Go through the material and copy each line in which the word "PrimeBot" shows up.
BEGIN
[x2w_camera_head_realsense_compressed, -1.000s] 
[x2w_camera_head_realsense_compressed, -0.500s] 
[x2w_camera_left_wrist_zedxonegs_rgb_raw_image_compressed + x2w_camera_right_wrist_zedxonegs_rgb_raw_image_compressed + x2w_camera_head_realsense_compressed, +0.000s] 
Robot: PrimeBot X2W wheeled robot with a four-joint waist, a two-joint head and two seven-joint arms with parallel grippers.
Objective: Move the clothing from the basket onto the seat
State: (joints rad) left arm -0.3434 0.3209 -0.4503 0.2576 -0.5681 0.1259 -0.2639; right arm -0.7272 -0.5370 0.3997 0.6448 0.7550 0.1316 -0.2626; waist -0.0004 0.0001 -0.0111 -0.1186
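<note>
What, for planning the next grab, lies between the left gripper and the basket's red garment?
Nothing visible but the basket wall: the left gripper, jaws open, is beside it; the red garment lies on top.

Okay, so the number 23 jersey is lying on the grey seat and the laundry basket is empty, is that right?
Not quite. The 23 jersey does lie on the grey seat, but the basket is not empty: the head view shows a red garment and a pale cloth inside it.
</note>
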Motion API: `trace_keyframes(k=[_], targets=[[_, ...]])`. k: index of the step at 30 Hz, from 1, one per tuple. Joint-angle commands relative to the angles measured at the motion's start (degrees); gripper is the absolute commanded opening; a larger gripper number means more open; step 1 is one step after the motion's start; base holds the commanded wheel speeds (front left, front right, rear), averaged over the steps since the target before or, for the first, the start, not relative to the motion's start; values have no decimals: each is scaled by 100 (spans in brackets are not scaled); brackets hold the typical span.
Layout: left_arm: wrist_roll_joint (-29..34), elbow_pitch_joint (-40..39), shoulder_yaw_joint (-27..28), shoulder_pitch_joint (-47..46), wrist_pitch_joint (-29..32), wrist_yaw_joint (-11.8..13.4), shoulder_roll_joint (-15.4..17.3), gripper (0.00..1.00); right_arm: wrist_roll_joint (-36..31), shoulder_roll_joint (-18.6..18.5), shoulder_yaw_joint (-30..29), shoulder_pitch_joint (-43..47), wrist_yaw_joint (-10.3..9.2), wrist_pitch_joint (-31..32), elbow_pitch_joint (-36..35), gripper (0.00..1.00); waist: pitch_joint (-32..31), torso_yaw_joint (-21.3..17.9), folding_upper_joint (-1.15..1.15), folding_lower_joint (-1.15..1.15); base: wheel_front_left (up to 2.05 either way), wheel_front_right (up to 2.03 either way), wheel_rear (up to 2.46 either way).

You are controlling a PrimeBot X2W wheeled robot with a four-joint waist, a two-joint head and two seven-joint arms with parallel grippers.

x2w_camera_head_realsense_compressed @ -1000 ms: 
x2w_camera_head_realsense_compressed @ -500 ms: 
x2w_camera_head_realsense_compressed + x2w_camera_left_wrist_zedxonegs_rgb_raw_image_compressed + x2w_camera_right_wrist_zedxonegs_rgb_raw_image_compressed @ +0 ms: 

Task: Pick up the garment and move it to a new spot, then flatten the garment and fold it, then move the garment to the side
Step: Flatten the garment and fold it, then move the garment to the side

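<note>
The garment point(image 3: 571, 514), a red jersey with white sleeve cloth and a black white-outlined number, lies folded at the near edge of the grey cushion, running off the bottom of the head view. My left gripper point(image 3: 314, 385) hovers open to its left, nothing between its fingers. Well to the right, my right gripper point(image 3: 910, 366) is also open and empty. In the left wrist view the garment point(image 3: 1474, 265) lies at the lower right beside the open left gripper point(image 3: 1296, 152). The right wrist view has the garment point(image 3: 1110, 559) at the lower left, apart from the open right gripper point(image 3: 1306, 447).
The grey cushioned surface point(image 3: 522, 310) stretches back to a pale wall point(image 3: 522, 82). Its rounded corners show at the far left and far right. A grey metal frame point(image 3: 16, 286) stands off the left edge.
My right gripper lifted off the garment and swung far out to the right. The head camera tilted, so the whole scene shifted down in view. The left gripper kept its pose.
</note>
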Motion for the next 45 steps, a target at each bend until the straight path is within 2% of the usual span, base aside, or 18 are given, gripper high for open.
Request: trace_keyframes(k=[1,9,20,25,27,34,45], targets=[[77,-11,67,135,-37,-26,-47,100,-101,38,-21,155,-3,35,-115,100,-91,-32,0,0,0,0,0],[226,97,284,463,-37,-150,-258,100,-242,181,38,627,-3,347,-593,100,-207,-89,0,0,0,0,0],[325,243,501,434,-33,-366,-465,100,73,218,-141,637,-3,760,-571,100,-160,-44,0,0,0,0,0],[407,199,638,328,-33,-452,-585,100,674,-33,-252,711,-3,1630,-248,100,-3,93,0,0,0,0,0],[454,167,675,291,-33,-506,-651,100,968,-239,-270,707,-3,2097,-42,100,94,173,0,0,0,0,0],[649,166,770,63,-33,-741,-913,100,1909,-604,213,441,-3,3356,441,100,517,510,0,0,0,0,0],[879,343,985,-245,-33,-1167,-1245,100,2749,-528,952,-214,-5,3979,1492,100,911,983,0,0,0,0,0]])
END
— COMPLETED TASK —
Robot: PrimeBot X2W wheeled robot with a four-joint waist, a two-joint head and two seven-joint arms with parallel grippers.
You are controlling a PrimeBot X2W wheeled robot with a four-joint waist, a two-joint head and two seven-joint arms with parallel grippers.

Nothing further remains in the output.